Task instructions → Below are records; reproduce exactly the lines from the first through the one containing "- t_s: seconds".

[Input material — start]

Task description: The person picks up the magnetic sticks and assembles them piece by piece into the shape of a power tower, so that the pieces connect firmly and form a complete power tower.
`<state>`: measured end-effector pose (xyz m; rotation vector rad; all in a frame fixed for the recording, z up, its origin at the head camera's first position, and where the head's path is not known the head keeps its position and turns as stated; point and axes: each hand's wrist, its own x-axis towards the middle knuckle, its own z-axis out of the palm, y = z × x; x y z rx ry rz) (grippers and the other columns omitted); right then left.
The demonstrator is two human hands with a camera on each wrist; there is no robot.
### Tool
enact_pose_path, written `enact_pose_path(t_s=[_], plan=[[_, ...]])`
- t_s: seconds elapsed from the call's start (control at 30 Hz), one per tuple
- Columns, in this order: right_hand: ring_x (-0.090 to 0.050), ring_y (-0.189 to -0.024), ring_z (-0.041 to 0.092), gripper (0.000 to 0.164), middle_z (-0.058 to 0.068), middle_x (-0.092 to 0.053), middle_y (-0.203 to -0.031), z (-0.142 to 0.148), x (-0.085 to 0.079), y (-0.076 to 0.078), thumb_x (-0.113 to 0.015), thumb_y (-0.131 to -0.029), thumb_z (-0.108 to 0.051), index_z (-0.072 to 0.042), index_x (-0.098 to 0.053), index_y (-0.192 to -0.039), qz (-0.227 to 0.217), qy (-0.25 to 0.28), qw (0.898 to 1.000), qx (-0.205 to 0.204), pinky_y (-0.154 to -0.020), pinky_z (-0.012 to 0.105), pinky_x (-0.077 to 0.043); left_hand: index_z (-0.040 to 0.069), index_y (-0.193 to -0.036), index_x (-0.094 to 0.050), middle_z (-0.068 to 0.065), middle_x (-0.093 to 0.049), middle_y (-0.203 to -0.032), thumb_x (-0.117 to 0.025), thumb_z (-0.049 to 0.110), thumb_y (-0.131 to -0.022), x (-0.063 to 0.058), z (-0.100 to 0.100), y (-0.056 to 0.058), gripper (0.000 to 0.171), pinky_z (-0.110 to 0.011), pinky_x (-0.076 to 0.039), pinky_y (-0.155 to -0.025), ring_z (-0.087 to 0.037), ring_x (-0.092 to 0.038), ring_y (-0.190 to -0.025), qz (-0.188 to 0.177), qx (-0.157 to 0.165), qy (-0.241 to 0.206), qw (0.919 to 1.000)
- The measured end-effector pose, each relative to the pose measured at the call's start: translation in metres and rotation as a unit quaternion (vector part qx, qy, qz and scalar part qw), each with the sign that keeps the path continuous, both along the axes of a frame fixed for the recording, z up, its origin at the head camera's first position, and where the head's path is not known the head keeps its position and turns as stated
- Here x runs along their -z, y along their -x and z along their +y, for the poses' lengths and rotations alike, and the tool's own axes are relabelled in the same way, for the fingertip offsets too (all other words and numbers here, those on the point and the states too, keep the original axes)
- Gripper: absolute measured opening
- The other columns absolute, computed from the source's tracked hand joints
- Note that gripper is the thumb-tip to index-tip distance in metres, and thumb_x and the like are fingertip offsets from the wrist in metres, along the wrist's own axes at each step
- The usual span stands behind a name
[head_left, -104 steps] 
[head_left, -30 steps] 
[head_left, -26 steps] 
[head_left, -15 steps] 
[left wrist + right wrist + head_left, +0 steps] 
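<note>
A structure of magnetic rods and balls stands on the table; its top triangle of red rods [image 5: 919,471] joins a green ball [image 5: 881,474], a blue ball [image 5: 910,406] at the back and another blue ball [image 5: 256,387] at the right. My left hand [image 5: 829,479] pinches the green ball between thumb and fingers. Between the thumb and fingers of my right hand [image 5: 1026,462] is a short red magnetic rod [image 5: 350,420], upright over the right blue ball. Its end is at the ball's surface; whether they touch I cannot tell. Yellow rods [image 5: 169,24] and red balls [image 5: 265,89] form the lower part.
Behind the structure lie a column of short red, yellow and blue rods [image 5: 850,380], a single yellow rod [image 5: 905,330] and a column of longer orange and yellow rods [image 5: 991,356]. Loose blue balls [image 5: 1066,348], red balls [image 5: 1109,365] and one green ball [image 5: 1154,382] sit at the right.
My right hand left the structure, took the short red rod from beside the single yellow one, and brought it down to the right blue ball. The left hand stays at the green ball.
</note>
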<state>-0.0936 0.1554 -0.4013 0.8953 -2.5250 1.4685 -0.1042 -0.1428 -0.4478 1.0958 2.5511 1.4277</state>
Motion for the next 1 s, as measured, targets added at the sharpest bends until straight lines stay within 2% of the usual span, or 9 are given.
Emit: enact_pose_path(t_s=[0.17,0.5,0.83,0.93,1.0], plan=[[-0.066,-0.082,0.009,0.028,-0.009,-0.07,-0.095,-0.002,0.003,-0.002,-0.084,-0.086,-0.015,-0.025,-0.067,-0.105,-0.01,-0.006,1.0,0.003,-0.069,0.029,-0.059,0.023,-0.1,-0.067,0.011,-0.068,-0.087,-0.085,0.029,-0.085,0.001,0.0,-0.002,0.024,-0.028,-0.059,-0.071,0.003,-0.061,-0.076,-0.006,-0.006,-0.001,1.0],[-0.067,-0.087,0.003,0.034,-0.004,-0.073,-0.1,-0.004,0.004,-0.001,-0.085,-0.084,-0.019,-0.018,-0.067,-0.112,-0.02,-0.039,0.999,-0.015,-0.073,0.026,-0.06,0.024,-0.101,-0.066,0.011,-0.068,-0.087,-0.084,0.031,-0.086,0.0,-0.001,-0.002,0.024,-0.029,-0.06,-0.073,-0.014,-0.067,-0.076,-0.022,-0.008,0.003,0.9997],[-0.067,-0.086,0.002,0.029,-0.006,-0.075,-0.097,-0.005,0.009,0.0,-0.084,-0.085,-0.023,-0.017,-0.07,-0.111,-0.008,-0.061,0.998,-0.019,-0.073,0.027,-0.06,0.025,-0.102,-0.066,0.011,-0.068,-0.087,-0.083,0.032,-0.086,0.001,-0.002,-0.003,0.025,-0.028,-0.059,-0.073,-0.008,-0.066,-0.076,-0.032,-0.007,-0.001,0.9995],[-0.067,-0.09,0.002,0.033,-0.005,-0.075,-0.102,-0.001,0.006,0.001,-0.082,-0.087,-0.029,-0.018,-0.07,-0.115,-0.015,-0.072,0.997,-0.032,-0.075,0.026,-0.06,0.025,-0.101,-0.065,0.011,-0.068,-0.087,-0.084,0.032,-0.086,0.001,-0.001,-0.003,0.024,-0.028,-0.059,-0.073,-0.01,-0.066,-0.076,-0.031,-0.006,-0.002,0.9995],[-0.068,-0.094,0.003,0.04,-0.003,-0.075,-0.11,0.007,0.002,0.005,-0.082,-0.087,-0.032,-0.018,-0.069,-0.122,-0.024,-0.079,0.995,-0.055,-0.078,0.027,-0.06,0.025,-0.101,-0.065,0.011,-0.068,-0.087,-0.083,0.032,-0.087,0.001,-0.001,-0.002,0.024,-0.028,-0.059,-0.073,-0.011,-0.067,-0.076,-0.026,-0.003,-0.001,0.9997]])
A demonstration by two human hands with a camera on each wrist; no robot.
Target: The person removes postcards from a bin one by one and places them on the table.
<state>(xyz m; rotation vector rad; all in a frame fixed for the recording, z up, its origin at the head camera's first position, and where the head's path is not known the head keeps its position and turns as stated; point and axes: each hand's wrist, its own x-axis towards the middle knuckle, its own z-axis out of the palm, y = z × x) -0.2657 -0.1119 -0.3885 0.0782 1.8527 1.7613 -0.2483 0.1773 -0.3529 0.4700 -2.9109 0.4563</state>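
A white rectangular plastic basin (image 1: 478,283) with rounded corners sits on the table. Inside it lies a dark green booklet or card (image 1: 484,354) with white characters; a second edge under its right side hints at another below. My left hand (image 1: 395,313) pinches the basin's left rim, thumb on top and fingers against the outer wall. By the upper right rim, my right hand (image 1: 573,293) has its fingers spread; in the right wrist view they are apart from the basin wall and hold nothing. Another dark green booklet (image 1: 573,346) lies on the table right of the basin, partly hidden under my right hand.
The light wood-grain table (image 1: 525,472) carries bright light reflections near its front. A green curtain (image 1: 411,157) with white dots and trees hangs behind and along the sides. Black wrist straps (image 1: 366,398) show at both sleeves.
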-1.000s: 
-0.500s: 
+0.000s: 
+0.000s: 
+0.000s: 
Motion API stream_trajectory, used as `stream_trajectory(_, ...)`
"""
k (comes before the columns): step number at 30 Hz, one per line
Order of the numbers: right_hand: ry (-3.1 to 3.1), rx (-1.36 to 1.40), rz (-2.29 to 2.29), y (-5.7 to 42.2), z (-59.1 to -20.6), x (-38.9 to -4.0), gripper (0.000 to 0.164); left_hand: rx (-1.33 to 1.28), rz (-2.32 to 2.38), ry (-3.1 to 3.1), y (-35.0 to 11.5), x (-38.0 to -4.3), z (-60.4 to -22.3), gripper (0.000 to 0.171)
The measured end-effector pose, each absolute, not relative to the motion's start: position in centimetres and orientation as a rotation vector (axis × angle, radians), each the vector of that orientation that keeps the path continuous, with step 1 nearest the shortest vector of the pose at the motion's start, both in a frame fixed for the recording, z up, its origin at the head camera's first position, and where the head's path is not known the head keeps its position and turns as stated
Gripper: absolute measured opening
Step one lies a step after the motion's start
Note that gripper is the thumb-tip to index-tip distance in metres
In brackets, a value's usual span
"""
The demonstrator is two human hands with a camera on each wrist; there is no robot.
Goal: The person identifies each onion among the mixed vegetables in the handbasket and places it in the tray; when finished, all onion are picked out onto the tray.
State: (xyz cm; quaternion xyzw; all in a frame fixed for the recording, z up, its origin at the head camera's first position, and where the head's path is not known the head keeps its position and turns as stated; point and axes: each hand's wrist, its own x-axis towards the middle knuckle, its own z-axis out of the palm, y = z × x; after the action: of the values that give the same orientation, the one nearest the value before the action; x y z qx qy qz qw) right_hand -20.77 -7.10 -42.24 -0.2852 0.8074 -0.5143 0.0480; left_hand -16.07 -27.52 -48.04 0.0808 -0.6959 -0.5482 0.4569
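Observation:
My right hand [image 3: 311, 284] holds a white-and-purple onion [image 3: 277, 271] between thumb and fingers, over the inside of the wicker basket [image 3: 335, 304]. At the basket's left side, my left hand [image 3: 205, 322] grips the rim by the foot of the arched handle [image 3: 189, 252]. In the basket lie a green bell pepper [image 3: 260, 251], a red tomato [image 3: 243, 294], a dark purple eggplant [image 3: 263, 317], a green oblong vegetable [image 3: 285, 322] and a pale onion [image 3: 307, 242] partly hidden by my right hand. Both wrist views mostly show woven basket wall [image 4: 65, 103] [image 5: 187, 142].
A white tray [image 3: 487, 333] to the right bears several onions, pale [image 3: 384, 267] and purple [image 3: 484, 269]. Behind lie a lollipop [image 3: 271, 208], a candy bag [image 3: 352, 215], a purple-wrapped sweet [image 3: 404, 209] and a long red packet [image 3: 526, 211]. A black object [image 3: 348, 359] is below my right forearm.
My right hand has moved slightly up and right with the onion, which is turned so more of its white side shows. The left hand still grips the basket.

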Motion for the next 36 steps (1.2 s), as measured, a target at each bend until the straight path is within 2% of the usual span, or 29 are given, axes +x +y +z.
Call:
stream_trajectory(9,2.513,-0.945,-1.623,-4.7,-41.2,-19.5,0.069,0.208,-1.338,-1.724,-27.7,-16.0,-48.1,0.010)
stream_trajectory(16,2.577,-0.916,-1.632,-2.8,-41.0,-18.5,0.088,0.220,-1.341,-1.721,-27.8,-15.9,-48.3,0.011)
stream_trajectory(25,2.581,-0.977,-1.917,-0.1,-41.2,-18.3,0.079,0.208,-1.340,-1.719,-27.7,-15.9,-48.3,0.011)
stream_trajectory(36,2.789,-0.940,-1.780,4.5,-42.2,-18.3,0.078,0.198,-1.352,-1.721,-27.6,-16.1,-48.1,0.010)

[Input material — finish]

Answer space →
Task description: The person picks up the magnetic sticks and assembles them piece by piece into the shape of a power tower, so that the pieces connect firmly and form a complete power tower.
`<state>`: measured end-effector pose (xyz m; rotation vector rad; all in a frame fixed for the recording, z up, its origin at the head camera's first position, and where the head's path is not known the head keeps its position and turns as stated; point and axes: each hand's wrist, its own x-axis towards the middle knuckle, its own z-axis out of the palm, y = z × x; x y z rx ry rz) (grippers and the other columns omitted); right then left.
The demonstrator is two human hands with a camera on each wrist; there is no robot.
### Tool
enact_pose_path, written `enact_pose_path(t_s=[_], plan=[[_, ...]])`
- t_s: seconds elapsed from the call's start (control at 30 Hz), one per tuple

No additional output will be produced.